Andrew Marvell "broadly welcomes the introduction of an Advisory Panel" which according to the bill would "advise on historic environment policy and strategy at a national level in Wales."
Mr Marvell represents his co-witnesses on the current Historic Environment Group.
Cadw grant-aids aspects of the work of the four regional Welsh Archaeological Trusts which provide a uniform regional archaeological service across the whole of Wales. The trusts were established in the mid-1970s and are dedicated to the effective protection, investigation, recording and promotion of the historic environment of Wales. They are independent limited companies with charitable status.

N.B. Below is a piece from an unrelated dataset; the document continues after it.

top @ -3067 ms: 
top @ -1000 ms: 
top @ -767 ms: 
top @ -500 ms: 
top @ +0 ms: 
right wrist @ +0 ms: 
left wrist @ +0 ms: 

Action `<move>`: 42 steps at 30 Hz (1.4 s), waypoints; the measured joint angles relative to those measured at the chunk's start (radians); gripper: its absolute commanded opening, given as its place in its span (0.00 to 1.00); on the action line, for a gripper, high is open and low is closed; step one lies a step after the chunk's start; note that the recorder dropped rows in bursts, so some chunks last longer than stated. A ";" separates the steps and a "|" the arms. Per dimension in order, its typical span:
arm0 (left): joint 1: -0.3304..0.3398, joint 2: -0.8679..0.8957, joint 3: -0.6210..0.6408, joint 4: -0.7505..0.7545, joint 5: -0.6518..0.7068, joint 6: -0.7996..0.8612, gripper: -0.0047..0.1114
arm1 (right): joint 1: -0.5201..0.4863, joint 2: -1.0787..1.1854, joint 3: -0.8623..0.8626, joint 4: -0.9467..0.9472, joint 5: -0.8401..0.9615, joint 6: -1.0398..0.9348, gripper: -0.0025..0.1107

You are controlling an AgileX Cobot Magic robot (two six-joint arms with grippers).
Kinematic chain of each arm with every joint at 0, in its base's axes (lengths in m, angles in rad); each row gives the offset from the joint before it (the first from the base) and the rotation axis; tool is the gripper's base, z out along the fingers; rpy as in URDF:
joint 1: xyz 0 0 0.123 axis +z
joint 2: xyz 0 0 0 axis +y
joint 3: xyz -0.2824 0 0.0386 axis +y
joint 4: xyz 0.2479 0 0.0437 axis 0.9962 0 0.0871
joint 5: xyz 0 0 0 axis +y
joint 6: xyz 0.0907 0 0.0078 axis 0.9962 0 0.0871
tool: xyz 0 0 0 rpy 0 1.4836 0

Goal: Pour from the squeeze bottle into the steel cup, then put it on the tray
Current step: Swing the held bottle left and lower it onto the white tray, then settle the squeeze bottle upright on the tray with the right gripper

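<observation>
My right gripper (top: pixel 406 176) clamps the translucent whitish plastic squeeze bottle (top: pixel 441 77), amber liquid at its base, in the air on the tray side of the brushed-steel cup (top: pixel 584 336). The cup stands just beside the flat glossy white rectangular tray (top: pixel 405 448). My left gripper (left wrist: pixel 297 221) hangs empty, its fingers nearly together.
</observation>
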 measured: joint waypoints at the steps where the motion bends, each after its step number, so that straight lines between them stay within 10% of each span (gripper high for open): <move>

Andrew Marvell, Chief Executive, Glamorgan-Gwent Archaeological Trust, Paul Belford, Trust Director, Clwyd-Powys Archaeological Trust, Andrew Davidson, Chief Archaeologist, Gwynedd Archaeological Trust and Ken Murphy, Trust Director, Dyfed Archaeological Trust giving evidence.
The committee resumes but the Chair, Christine Chapman, has had to excuse herself temporarily. Mike Hedges has been nominated as temporary chair.
The committee is taking a short break before moving on to the second evidence session of the morning with the Welsh Archaeological Trusts.
As it stands, the owners of listed buildings are not under any specific legal obligation to keep their properties in a good state of repair.
One issue raised by a number of committee members is the risk to places of worship.
The bill states "The provisions extend the scope of urgent works to occupied and unoccupied buildings alike and remove the restriction that urgent works can only be undertaken on areas of an occupied building not in use."
"There are 30,000 listed structures in Wales" says Labour member Mike Hedges.
Witnesses are using the acronym HPA frequently, which stands for Heritage Partnership Agreements.
According to the Welsh government, "these allow owners of historic assets to enter into voluntary arrangements with consenting authorities to create integrated plans for their management over a period of years.
"This frees owners and the authorities from the burden of repeated applications for similar works, while encouraging a more consistent and coherent approach to the management of the buildings or monuments".
The government says "In broad terms, the Bill gives more effective protection to listed buildings and scheduled monuments, enhances existing mechanisms for the sustainable management of the historic environment, and introduces greater transparency and accountability into decisions taken on the historic environment."
"Heritage is a key aspect of the city centre regeneration" says Stephen Smith, Design and Conservation Team Leader, City and County of Swansea.
The Historic Environment Bill was introduced by Ken Skates, the Deputy Minister for Culture, Sport and Tourism.
According to the Welsh government it forms part of a suite of legislation, policy, advice and guidance that makes important improvements to the existing systems for the protection and sustainable management of the Welsh historic environment.
Peter Thomas, Chris Llewelyn and Stephen Smith are giving evidence.
The committee is hearing evidence on the Historic Environment Bill this morning.
The first witnesses are from the Welsh Local Government Association. the Vale of Glamorgan Council and the City and County of Swansea.
Good morning and welcome to BBC Democracy Live Wales coverage of the Welsh Assembly. The Communities Committee will get underway at 9:15.